• [WHAT NEEDS TO BE DONE]
Report only the number of lines in the entries below that hold the word "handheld".

(Stored items)
= = = = = = =

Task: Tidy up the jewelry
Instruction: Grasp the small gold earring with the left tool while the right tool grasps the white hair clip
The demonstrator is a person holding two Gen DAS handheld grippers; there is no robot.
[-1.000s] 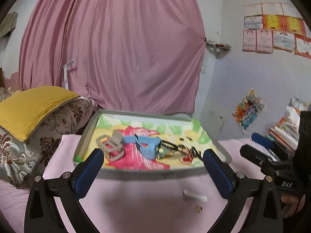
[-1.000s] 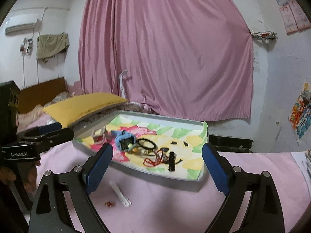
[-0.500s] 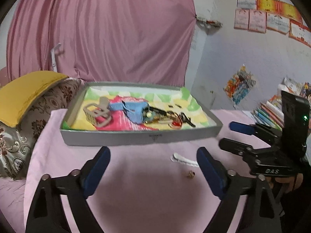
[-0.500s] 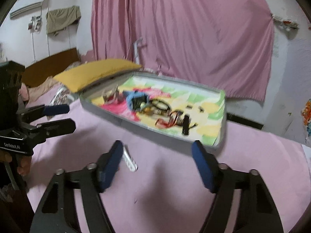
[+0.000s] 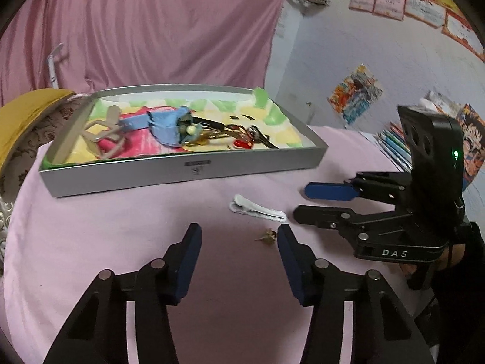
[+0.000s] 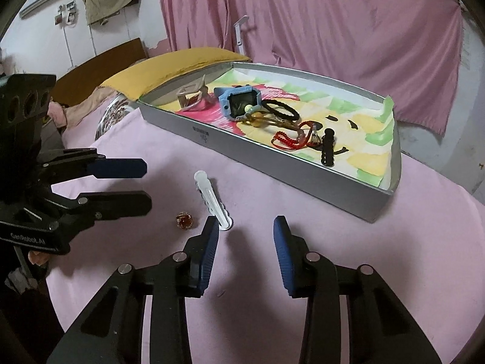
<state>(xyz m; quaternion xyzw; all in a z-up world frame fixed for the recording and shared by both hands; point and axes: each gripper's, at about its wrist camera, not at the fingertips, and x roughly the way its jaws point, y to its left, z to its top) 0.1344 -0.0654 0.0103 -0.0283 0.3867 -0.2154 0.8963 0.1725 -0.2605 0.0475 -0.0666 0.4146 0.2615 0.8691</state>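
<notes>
A white hair clip (image 5: 257,209) (image 6: 212,200) and a small gold ring with an amber stone (image 5: 268,236) (image 6: 184,221) lie on the pink cloth in front of a grey tray (image 5: 182,173) (image 6: 303,176). The tray holds a blue watch (image 6: 239,103), a beige claw clip (image 5: 106,130), a black hair tie (image 6: 282,110) and a red cord bracelet (image 6: 288,139). My left gripper (image 5: 239,236) (image 6: 147,185) is closing; nothing is between its jaws, and the ring lies just ahead of its right fingertip. My right gripper (image 6: 246,230) (image 5: 303,201) is closing too, empty, its left fingertip beside the clip's near end.
A yellow pillow (image 6: 175,66) on a patterned cushion (image 5: 27,145) borders the tray's left side. A pink curtain (image 5: 151,30) hangs behind. Books (image 5: 394,142) are stacked at the right by the wall. A person's hand (image 5: 448,257) holds the right gripper.
Both grippers have tilted down and sunk toward the pink cloth, so the tray sits higher in each view. Both pairs of jaws have narrowed. The clip and ring now lie near the fingertips.
</notes>
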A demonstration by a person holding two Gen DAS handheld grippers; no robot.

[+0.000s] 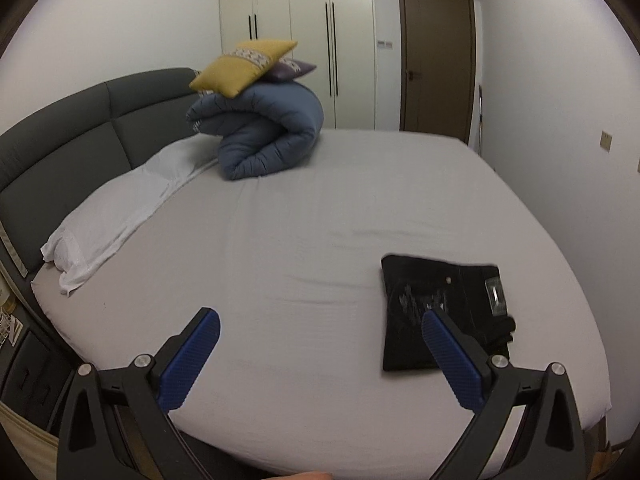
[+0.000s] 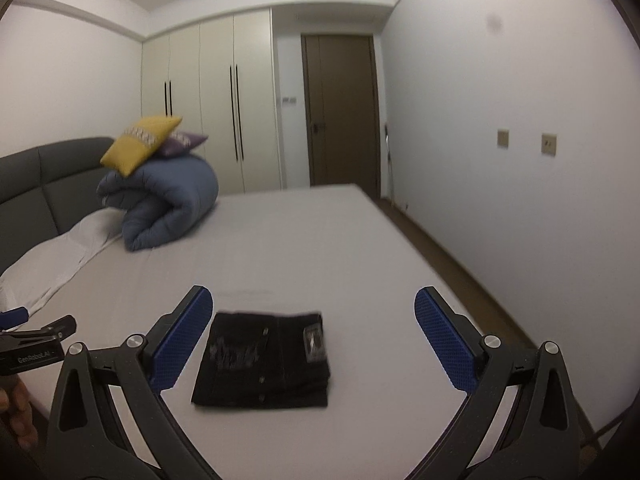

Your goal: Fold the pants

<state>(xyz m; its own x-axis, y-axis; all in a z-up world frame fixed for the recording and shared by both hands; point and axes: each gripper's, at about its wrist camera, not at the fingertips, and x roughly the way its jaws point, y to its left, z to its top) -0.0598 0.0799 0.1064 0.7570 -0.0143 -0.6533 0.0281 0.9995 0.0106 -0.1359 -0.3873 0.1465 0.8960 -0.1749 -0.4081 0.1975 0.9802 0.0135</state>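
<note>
1. Both blue-padded tools gape empty: right hand-held gripper (image 2: 312, 344), left hand-held gripper (image 1: 320, 360).
2. Black pants (image 2: 264, 360) lie folded on the bed (image 2: 320, 232), just ahead of the right one.
3. Soft, light, probably layered; pinch a folded edge through all layers.

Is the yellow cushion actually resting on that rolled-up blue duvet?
Touching. The left wrist view shows the yellow cushion lying directly on top of the rolled blue duvet, with no gap between them.
</note>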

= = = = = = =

• [ANSWER SPACE]
2